(Task material begins)
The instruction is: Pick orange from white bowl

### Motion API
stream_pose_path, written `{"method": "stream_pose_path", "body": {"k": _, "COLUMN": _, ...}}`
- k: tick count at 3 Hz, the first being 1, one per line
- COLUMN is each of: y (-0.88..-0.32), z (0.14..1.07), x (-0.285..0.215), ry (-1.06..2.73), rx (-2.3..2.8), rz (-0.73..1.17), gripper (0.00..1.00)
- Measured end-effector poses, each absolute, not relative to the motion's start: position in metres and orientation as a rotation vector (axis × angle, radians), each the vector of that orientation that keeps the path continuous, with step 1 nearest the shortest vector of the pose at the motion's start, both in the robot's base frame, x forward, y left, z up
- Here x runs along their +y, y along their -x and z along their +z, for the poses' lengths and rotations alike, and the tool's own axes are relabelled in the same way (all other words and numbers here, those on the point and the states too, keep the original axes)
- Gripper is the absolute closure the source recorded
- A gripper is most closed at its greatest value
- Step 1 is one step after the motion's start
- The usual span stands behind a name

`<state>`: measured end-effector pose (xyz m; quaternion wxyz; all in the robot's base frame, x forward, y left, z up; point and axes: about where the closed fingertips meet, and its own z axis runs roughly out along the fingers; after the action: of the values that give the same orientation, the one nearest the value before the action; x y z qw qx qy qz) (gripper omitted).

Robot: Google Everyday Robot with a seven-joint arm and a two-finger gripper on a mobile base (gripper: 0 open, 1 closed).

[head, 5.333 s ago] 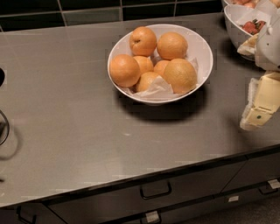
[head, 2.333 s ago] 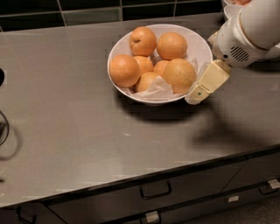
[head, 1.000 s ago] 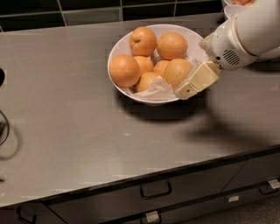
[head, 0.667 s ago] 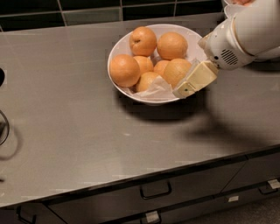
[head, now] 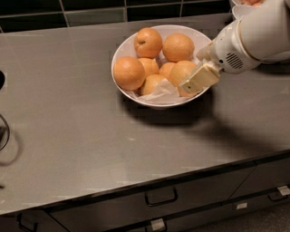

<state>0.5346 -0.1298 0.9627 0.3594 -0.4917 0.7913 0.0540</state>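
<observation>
The white bowl point(head: 121, 49) stands on the grey counter at the back centre, lined with crumpled white paper point(head: 159, 94) and holding several oranges. The orange point(head: 180, 71), the largest and palest, lies at the bowl's front right. My gripper point(head: 188, 85) reaches in from the right over the bowl's rim and lies against the right side of this orange, covering part of it. The white arm point(head: 253, 36) stretches away to the upper right. The orange rests in the bowl among the others.
A smaller orange with a stem dimple point(head: 147, 42) sits at the bowl's back. A second white bowl point(head: 239, 6) shows at the top right, mostly behind the arm. Dark tiles point(head: 90, 9) back the counter; drawers point(head: 159, 197) run below its front edge. A dark ring point(head: 3, 132) is at the left edge.
My gripper came in from the counter's right side to the bowl, then edged left over the rim onto the large orange. The oranges and the bowl have not moved.
</observation>
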Motion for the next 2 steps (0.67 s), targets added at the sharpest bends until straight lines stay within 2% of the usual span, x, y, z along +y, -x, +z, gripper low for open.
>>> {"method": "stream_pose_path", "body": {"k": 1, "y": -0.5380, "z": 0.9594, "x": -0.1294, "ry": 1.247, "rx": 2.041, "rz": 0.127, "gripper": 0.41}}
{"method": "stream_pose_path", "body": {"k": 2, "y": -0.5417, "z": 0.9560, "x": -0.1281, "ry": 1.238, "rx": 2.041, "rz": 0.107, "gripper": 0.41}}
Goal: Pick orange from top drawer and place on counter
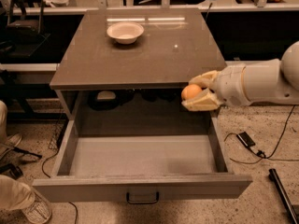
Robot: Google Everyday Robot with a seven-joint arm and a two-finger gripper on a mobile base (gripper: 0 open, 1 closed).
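Observation:
The orange [190, 92] is small, round and smooth, held between the pale fingers of my gripper [196, 92]. The gripper is shut on it and comes in from the right on a white arm. It holds the orange in the air above the right rear of the open top drawer [140, 155], just in front of the counter's front edge. The drawer is wide and grey, its floor bare, with a small dark handle [142, 199] on its front. The counter [140, 55] is a glossy grey-brown square top above the drawer.
A shallow white bowl [125, 31] stands on the counter at the back left. A person's legs and shoe [28, 204] are at the lower left. Cables and a small black box [245, 139] lie on the floor at right. Dark items sit in the cabinet behind the drawer.

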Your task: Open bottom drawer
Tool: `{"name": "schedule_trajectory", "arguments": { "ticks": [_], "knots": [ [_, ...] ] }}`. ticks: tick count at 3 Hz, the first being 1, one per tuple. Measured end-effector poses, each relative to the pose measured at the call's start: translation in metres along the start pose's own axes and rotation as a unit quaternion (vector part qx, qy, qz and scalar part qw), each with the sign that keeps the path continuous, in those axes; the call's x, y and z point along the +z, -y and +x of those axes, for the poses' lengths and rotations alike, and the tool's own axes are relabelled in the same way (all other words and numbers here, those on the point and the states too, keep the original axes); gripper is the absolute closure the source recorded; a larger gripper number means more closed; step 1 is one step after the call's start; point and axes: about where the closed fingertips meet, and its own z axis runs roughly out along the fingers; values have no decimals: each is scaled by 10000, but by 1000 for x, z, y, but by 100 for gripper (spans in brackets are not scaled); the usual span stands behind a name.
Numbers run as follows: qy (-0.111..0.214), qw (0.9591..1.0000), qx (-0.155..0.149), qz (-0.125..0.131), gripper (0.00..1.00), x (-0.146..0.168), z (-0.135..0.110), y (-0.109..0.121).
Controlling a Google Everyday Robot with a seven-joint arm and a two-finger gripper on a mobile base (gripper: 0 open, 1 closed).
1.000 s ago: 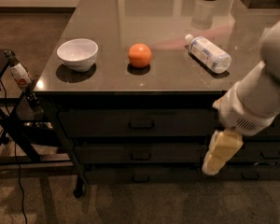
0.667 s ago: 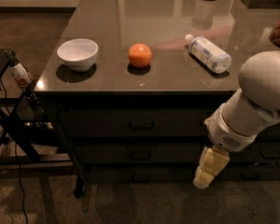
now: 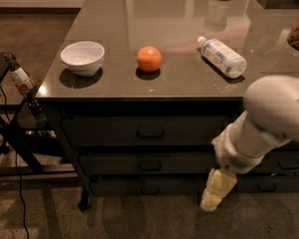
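The camera view looks down on a dark table (image 3: 139, 14) with a stack of wide drawers under its front edge. The bottom drawer (image 3: 120, 185) sits lowest in that stack, just above the floor. It is fully shut, its shallow front flush with the taller fronts above, and its small dark pull (image 3: 150, 188) is at mid-width.

The tool (image 3: 215, 192) hangs at the end of the white arm (image 3: 269, 118). It points down and slightly left, at the height of the bottom drawer and off to the right of the pull, without touching it. How far open it is I cannot tell, and nothing shows in its hold. Being this low and this close to the front suggests an approach to the pull. The tool would need to shift left along the front before it can hook the pull.

On the tabletop stand a white bowl (image 3: 82, 57) and an orange (image 3: 149, 59), and a plastic bottle (image 3: 222, 57) lies on its side. All are well back from the drawers and out of the arm's way, so the pull is unlikely to disturb them.
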Motion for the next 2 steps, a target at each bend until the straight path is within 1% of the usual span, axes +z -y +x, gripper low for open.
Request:
{"name": "schedule_trajectory", "arguments": {
  "ticks": [1, 2],
  "knots": [
    [-67, 9996, -131, -252, 0, 68, 1, -10],
    [-70, 9981, -106, -601, 0, 154, 0, -13]
  ]
}}
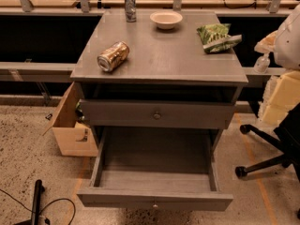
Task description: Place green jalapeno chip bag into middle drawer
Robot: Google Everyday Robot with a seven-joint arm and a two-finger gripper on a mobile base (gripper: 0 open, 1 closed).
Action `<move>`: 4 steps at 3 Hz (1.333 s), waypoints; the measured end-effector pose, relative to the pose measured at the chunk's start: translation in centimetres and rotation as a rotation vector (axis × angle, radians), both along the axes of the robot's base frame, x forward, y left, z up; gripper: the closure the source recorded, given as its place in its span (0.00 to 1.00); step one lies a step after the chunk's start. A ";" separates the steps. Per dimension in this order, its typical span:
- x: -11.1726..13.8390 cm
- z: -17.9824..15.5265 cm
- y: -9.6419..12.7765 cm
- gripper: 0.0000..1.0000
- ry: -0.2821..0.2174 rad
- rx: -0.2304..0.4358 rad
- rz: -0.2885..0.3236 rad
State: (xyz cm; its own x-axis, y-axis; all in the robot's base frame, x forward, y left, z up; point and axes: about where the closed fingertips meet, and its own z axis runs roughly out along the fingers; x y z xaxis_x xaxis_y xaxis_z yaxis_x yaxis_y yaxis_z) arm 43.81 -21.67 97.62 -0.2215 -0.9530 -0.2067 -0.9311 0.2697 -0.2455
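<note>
The green jalapeno chip bag [216,36] lies on the right side of the grey cabinet top [164,60], crinkled, with white patches. The middle drawer [154,200] is pulled out wide below. Its flat grey floor is bare, and a small knob sits on its slim front panel. Above it a taller drawer front [157,114] with a round knob is shut. My gripper is not in view. A white rounded shape [288,34] shows at the right edge.
A gold-brown dented can [113,56] lies on its side on the top's left. A white bowl [166,18] and an upright silver can [130,6] stand at the back. A cardboard box [70,125] is left of the cabinet and an office chair base [267,163] is to the right.
</note>
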 end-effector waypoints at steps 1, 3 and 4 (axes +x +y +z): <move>0.0 0.0 0.0 0.00 0.000 0.000 0.000; 3.6 -0.4 -2.2 0.00 -0.081 0.114 -0.082; 8.1 -1.2 -5.0 0.00 -0.181 0.232 -0.147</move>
State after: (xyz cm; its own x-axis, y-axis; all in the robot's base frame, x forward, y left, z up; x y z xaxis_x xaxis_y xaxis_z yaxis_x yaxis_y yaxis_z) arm 51.87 -26.63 96.46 -0.2933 -0.8365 -0.4628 -0.8248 0.4662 -0.3199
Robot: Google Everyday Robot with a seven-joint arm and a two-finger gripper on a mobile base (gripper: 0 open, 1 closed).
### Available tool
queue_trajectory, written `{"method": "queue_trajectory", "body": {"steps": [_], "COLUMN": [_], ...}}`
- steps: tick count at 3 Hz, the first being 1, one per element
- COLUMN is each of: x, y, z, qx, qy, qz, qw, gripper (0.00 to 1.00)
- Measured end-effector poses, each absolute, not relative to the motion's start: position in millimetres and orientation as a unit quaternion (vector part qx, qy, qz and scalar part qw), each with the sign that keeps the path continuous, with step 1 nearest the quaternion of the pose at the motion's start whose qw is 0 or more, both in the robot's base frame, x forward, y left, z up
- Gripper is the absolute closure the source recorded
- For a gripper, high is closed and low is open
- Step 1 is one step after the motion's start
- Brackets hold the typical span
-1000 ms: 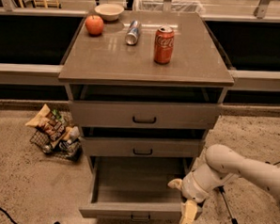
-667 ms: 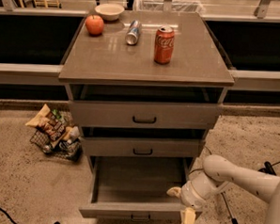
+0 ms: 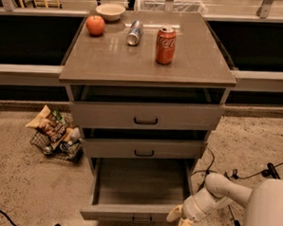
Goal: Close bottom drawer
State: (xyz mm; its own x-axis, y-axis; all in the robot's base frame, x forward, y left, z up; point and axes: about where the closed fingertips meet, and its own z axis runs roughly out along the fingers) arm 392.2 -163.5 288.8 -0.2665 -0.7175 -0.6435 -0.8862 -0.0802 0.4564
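Observation:
The bottom drawer [image 3: 138,183] of the grey cabinet is pulled far out, its wide shallow tray empty, its front [image 3: 127,212] at the lower edge with a small black handle [image 3: 140,220]. The middle drawer [image 3: 142,148] and the top drawer [image 3: 146,116] stand slightly out. My gripper [image 3: 179,220], with cream fingers, is at the right end of the bottom drawer's front, just outside its right corner, hanging down from my white arm [image 3: 223,190].
On the cabinet top [image 3: 111,56] stand a red soda can [image 3: 165,45], a silver can lying on its side [image 3: 134,32], an apple [image 3: 95,25] and a bowl [image 3: 110,11]. A wire basket of snack bags [image 3: 55,134] sits on the floor at the left. Cables [image 3: 252,175] lie at the right.
My arm and gripper have shifted a little left and down toward the drawer's front right corner. The drawer looks in the same place.

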Motion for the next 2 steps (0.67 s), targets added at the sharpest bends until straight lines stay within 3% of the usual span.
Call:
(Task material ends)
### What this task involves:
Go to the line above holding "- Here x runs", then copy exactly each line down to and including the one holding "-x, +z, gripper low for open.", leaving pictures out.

### Exercise output:
- Here x runs along their +y, y along their -x and z along their +z, for the poses' lengths and rotations alike, and the tool's own axes are relabelled in the same way (all other words and numbers here, those on the point and the states too, keep the original axes)
- Gripper is the absolute closure the source recorded
- A gripper is most closed at its greatest value
- Step 1 is one step after the motion's start
- The usual span stands behind a name

`<state>`: measured end-effector pose (xyz m; quaternion wxyz; all in the robot's base frame, x forward, y left, z up; point and axes: about where the closed fingertips meet, and its own z axis runs roughly out along the fingers; after the action: of the values that give the same orientation, the one nearest the value before the action; x y z qw qx qy qz) (gripper omitted).

Robot: Google Everyday Robot with a seven-joint arm and a two-finger gripper on a mobile base (gripper: 0 open, 1 closed).

[head, 5.333 s ago] 
[head, 2.333 s ago] 
[head, 1.000 s ago] 
[head, 0.667 s ago] 
[head, now] 

<state>0.5346 -0.1298 0.9627 0.3594 -0.4917 0.7913 0.0540</state>
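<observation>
The white bowl point(head: 121, 49) stands on the grey counter at the back centre, lined with crumpled white paper point(head: 159, 94) and holding several oranges. The orange point(head: 180, 71), the largest and palest, lies at the bowl's front right. My gripper point(head: 188, 85) reaches in from the right over the bowl's rim and lies against the right side of this orange, covering part of it. The white arm point(head: 253, 36) stretches away to the upper right. The orange rests in the bowl among the others.
A smaller orange with a stem dimple point(head: 147, 42) sits at the bowl's back. A second white bowl point(head: 239, 6) shows at the top right, mostly behind the arm. Dark tiles point(head: 90, 9) back the counter; drawers point(head: 159, 197) run below its front edge. A dark ring point(head: 3, 132) is at the left edge.
My gripper came in from the counter's right side to the bowl, then edged left over the rim onto the large orange. The oranges and the bowl have not moved.
</observation>
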Motion for the next 2 steps (0.67 s), targets added at the sharpest bends until straight lines stay within 2% of the usual span, x, y, z along +y, -x, +z, gripper low for open.

The answer has now been finished.